Loose lips raise communities

community obligation

It’s Saturday morning, so the ritual of before-anyone-else-rises reading, writing and coffee is, as no one ever really says to anyone else, “on like Donkey Kong”.

After closing out a couple of chapters and heading to the laptop to write, I happen to see a piece in the news about a local who is heading off to the Montana State timeout facility in Deer Lodge.

I make a comment on Facebook about the story, the essence of which is “Good riddance, don’t come back”, and then move on to writing. So of course the first response to my “don’t come back” comment is politically charged (because that’s the only way some people see the world these days) and a little snarky.

Public comments of a political nature are rare from me because political conversation usually degrades into one of two things: political arguments or political rants. I have absolutely no use for either one because I find them a waste of time.

So why did I say anything about this story? Why this time?

It isn’t just news

Because this isn’t just news, and it’s only political to those who see the world only through their party’s political lens, regardless of their politics.

What struck me about this story is that the criminal in question is a convicted felon on parole who owned a business and is married – yet no one noticed a thing. Yes, despite the comings and going of employees, customers and a spouse, no one saw or did anything and when asked – the convicted criminal’s spouse said “Oh, I just thought those people were coming over to use (the convicted criminal’s) computer.”

Really?

Is that your contribution to the community? I’ll bet you can tell us what happened on the last two episodes of Real Housewives (or similar), but all that stuff in the basement (nothing out of the ordinary, just the guns, drugs and other stuff) somehow escaped your attention.

Again, why did I say anything about this story?

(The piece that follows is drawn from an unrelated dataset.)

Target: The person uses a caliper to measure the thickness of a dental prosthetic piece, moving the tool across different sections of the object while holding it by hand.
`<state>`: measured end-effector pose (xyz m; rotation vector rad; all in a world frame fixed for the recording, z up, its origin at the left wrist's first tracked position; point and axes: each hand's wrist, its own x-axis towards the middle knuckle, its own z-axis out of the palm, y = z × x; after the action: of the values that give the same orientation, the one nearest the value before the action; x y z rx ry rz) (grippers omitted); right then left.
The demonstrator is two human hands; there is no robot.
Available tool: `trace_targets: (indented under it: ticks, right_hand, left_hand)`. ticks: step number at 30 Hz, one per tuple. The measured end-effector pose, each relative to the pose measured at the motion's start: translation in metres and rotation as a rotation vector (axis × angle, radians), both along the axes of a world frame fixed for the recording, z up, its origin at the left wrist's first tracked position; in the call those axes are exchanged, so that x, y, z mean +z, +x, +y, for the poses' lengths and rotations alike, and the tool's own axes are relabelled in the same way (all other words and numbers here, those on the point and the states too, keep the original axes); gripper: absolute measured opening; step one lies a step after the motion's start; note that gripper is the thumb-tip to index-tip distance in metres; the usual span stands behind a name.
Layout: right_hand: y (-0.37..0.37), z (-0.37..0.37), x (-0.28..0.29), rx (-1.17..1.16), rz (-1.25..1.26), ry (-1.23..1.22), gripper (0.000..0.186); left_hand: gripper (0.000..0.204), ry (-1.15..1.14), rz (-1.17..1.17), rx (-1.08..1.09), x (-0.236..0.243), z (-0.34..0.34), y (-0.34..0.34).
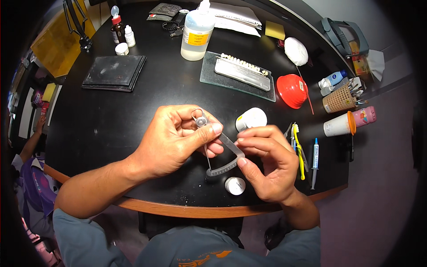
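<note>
My left hand [178,140] pinches a metal caliper gauge [231,146] near its round pivot, thumb on top and fingers curled beneath. The gauge's curved graduated scale swings below, a thin pointer resting by the scale's left end. At the scale's right corner, the thumb and fingertips of my right hand [269,162] hold the gauge's edge. Just beyond those fingers a white jar [251,119] lies partly hidden. A small white-lidded pot [235,186] sits below the gauge, close to the table's front edge.
Behind my hands stand a large bottle [197,35] and a glass slab [209,75] bearing a metal tray of tooth-shaped pieces. A red bowl [292,91], wicker cup [340,101], yellow toothbrush [299,151] and syringe [315,162] are rightward. A black case [113,72] lies far left.
</note>
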<state>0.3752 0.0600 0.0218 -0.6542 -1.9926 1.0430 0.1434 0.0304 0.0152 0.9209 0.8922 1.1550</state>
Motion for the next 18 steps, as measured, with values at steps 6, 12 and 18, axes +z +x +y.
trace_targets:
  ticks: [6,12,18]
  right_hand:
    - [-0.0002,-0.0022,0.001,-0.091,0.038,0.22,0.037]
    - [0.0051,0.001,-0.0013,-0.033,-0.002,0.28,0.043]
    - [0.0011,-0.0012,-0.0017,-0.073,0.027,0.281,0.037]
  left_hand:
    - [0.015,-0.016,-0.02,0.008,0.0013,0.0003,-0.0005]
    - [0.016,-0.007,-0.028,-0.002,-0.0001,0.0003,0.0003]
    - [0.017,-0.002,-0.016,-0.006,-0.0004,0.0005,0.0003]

Why this time?

Beyond the headline

Let’s go beyond the headline and it’ll become clear.

We have a business owner with employees. Now that the business owner is going to Deer Lodge, the business is likely to go under, because the owner is probably the “technician” (read The E-Myth). But there are other reasons that the business is likely to lose.

The community now knows that the owner is a convicted felon – in this case, a repeat felon with meth and weapons charges. That isn’t likely to attract more business.

What does the community lose if this business fails?

  • Employees lose jobs.
  • Employee families experience decreased financial stability, if not serious trouble. It’s not uncommon for these things to roll downhill to what might be called “social issues” such as domestic violence or changes in the behavior of kids. It just depends.
  • Whatever benefits the community might gain from the tax revenues collected from that business.
  • The rollover of money use from those employees’ pay in their community.
  • Some level of stability of the community, which drops when the stability of the communities’ employee families drops.

Those are just the obvious ones.

Had someone said something sooner, maybe this could have been averted. In the case of a repeat situation like this, maybe not. We’ll never know. The choice made to say or do nothing reminds me of a conversation I had recently with a group about their obligation to sell harder.

Why sell harder?

Selling harder benefits your community in ways that are similar to those mentioned in the above business failure discussion.

I have to repeat this because people tend to take it out of context thanks to an experience with a less-than-reputable salesperson in their past: Selling harder does not mean “hard sell” or unethical sales. It means selling better and testing the “fringes” of your market for new opportunities.

Selling better should result in a stronger business, thus more stable (perhaps increased) employment, thus more stable families, thus a more stable community.

It’s your obligation to sell more and better, just like it is to be observant and open mouth when something’s wrong.

Both reflect your leadership as well as your stake in your local community.